The new Liberal Arts Building at UT Austin

The new Liberal Arts Building at UT Austin

Overland Partners Architects as Architects

The new Liberal Arts Building (CLA) at the University of Texas at Austin is a multifunctional academic building for the largest college on campus with an annual enrollment of over 15,000 students. With departments previously scattered throughout campus, a new building was vital to the ongoing success and reputation of the College.


However, due to a lack of construction funding from customary channels, the College had planned to self-fund the project through program cuts. By evaluating efficiencies and flexibility, the project was implemented in a way that reduced costs and decreased construction time while still using the highest quality building materials. At 68 percent efficiency, the building yielded 20 percent more useable space than programmed, and was delivered $15,000,000 under budget and a semester ahead of schedule.


The building facilitates collaboration through the integration of both formal and informal meeting spaces, strategic circulation that provides opportunities for “collision” between members of various departments, and visual connections between rooms and floors. Leveraging unused space in the adjacent Student Activity Center (SAC), a sky bridge physically connects the CLA to SAC, giving students access to its upper two floors, which house additional program space for the College.


Classrooms are distributed on every floor, and academic offices circumnavigate the entire building so that students and faculty occupy the same space. The building is conceived to have a 100+ year lifespan with administrative and faculty spaces designed to be retrofitted and reorganized as the college’s needs change over time. Perimeter bays are cantilevered to provide floor plan flexibility while reducing columns and piers. Glazed demountable partitions located throughout these areas transmit daylight to interior spaces and can also be reconfigured.


Through the use of innovative technologies and highly efficient mechanical and electrical systems, the building uses 48% less energy than a baseline code-compliant building. Energy efficiency strategies, among others, include the use of active chilled beam mechanical systems, interior daylighting, and mitigation of solar heat gain. Within the chilled beam system, chilled water from the campus central plant is first used for conventional mechanical systems within the building core.


The warmed chilled water—appropriate for chilled beams—is then circulated through chilled beams located in the perimeter faculty offices, which allows faculty offices to be cooled at no cost while providing individual temperature control. This secondary use of chilled water raises the temperature to the optimum level for return. This strategy uses less chilled water overall, leaving additional capacity at the campus central plant for cooling future buildings.


Exterior insulated glazing units with ceramic fritting allow for solar control. Horizontal exterior sunscreens and interior light shelves with operable roller shades are integrated into this glazing system, controlling daylight and heat gain throughout the day and year-round. Full-height terracotta panels provide vertical solar shading to adjacent glazing as well as to a highly insulated backup wall behind.

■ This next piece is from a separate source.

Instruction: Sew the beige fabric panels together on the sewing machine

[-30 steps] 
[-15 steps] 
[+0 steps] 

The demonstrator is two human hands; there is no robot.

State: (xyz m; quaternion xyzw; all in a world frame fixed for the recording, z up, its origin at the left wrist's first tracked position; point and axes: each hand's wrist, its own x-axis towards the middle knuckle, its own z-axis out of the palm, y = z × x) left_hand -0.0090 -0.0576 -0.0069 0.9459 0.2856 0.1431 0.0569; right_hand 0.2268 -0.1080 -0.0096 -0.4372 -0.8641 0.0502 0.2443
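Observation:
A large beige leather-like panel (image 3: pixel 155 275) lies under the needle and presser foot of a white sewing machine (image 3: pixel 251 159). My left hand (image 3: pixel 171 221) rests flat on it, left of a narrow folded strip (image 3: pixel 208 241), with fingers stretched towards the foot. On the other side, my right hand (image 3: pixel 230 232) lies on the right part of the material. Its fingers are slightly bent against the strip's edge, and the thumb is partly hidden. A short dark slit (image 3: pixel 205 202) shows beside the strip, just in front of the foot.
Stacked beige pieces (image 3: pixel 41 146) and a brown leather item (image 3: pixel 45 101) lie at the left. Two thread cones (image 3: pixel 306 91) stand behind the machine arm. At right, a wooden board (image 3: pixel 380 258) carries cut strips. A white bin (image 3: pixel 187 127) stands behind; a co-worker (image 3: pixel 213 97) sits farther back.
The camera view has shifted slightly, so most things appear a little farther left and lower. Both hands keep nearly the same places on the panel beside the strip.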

The rainscreen allows natural convection between this backup wall and the terracotta assembly, further reducing solar heat gain throughout the day. This combination of high-efficiency glazing, sunscreens, and high R-value exterior walls allow the design to achieve fifty-five percent glazing around the building perimeter while providing an overall envelope that exceeds local building codes.


Faculty offices operate without artificial lighting for the majority of operating hours and additional controlled daylight penetrates into interior occupied zones. A substantial program and tight site required careful consideration for building massing and necessitated a broad, square-shaped footprint. The design incorporates large notches in the building floor plates to allow daylight to penetrate further into the building and afford additional views outside. Stairwells are skylit, creating a luminous core within a broad floor plate.


CLA references historical campus buildings through its tripartite division as well as material and color palettes. The terracotta rainscreen relates to historical terracotta used by other campus buildings, with a color that matches the limestone also found throughout campus. A color palette for the ceramic fritting on adjacent glazing was derived from the colorful glazed soffits found on historical campus buildings.